Pero en nuestra época, el adolescente se topa
con un problema añadido: el mundo que le rodea, los entornos
familiares y comunitarios, ya no le ofrecen seguridades y garantías; y, al mismo
tiempo, su natural rebeldía es halagada por una atmósfera ambiental que ha hecho
de la rebeldía -aunque sea la más insensata y desnortada- un valor en sí mismo,
impidiendo de este modo su proceso de maduración. En efecto, nuestra época
estimula y jalea la brecha entre generaciones, incita al adolescente a una
exploración de ese mundo en el que se siente extranjero sin apoyos ni brújulas;
y le infunde la creencia destructiva de que la ruptura familiar, la búsqueda de
sensaciones nuevas, la exaltación del puro vitalismo y la confrontación con las
reglas morales heredadas constituyen el único medio de afirmar su
personalidad.
Los resultados de tan devastadora concepción
pedagógica los tenemos ante nuestros ojos: el proceso natural de maduración, no
exento de pasajes dolorosos, que desemboca en la edad adulta, se ha
interrumpido insensatamente; y los adolescentes se ven así
arrojados a un terreno de arenas movedizas, lleno de sugestivas y falaces
promesas, en el que muchos terminan extraviados, en medio del desconcierto y la
angustia. Así, los adolescentes de las últimas generaciones se han ido
convirtiendo en sucesivas remesas de 'mozos viejos' de treinta o cuarenta años,
que siguen cultivando las mismas aficiones de antaño, convertidas ya en
aficiones infantiloides, y tratan patéticamente de camuflar su
edad verdadera con atuendos y afeites rejuvenecedores, a la vez que
contemplan con horror cualquier atisbo de compromiso o vinculación fuerte en su
vida.
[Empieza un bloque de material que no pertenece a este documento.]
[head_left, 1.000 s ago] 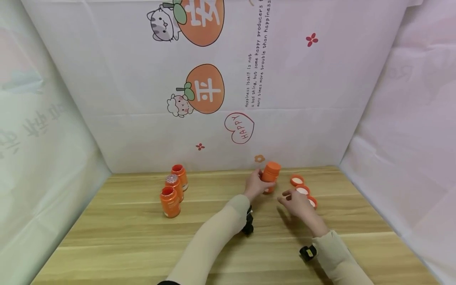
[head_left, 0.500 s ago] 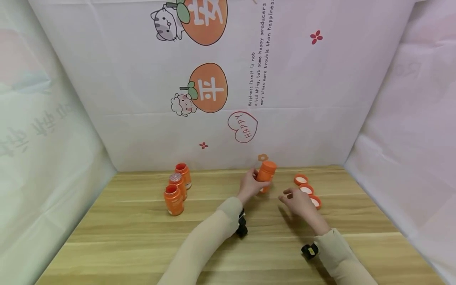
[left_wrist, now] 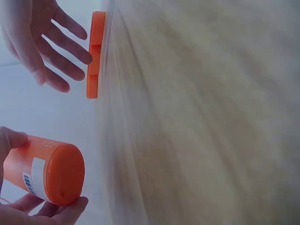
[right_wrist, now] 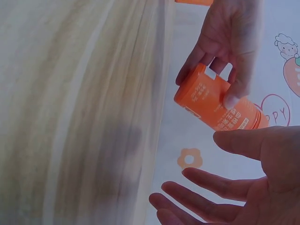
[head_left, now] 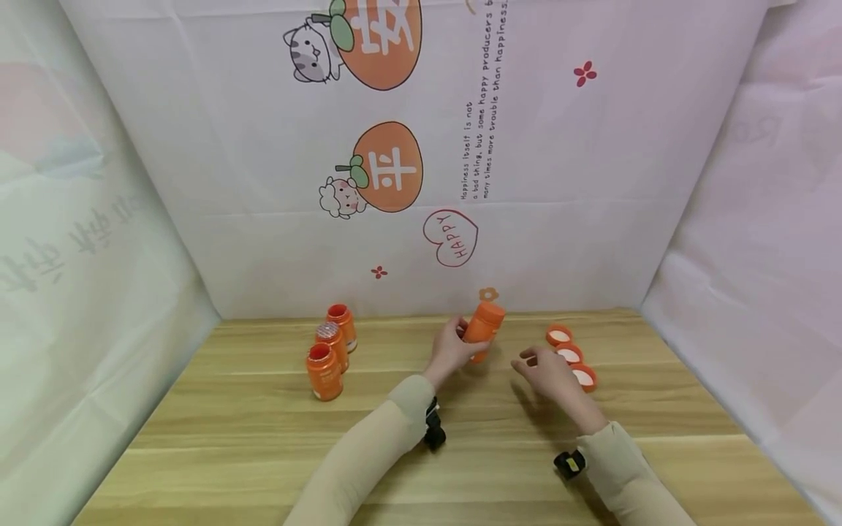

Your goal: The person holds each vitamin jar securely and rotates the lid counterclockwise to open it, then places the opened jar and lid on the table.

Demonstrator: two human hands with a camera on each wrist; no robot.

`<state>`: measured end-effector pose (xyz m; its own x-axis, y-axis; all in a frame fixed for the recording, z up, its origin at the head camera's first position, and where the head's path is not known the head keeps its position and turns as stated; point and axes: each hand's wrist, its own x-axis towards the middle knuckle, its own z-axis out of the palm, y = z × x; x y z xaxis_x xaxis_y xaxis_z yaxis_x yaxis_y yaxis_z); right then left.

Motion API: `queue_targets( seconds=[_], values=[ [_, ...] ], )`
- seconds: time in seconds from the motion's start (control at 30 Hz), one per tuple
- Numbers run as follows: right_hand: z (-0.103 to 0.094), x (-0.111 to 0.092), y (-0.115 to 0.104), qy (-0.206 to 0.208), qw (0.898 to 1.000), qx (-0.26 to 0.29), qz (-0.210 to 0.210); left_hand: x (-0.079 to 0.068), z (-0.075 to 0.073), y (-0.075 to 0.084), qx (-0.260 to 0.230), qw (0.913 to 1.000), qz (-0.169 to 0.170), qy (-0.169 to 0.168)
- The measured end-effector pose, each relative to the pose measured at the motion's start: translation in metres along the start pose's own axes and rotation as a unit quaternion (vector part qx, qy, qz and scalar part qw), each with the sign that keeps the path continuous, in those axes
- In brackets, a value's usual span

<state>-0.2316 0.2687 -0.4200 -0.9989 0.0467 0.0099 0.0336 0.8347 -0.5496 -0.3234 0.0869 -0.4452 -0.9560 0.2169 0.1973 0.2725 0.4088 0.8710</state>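
My left hand (head_left: 450, 349) grips an orange pill bottle (head_left: 484, 326) whose orange cap is on. The bottle tilts to the right and hangs above the table; its bottom and a white barcode label show in the left wrist view. My right hand (head_left: 550, 374) hovers to the right of the bottle, apart from it. In the right wrist view the fingers (right_wrist: 201, 206) of that hand are spread and hold nothing. Several orange caps, such as the front cap (head_left: 583, 377), lie in a row just beyond the right hand, white inner sides up.
Three uncapped orange bottles stand in a row at the left: a front bottle (head_left: 324, 372), a middle bottle (head_left: 332, 343) with a silvery mouth, and a back bottle (head_left: 343, 326). A printed white sheet (head_left: 559, 183) rises behind the wooden table (head_left: 500, 475), with white sheets at both sides.
My left hand has drawn the capped bottle a little to the left, away from my right hand, and the bottle leans more. The right hand stays nearly still.
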Motion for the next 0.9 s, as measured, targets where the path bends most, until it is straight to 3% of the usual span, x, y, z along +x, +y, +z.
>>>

Crecieron en tiempos de bonanza y fueron formados o
deformados para acatar los mecanismos de la sociedad de consumo; no tuvieron que
padecer las penalidades que sufrieron sus padres, ni se vieron obligados a
interrumpir sus estudios para ponerse a trabajar; y, sin embargo... llegada la
hora de estrenar una vida adulta, se han tropezado con un panorama de una
hostilidad ceñuda, que les impide independizarse o conseguir trabajos
mínimamente remuneradores. Tal vez porque aquellas promesas que se les hicieron
en la adolescencia no se han cumplido, tal vez porque aquella personalidad que
se afirmó libérrimamente sobre cimientos de barro se tropieza
ahora con humillaciones sin cuento, tal vez porque son generaciones que
no conocieron el sacrificio y la renuncia en la edad en que se
fortalece el carácter y ahora, en cambio, deben hacer frente a una realidad
híspida, han desarrollado una suerte de resentimiento que crece sin descanso,
agrio y silencioso como un kéfir.Estas generaciones de mozos viejos se enfrentan
ahora a un mundo azotado por la intemperie;un mundo que les pintaron
como hospitalario y que, inopinadamente, se ha tornado inhóspito; un
mundo de seguridades que creyeron inamovibles que ahora se resquebraja y hace
añicos. Serán las encargadas de sostenerlo en este momento difícil; o de
precipitarse con él hacia el abismo.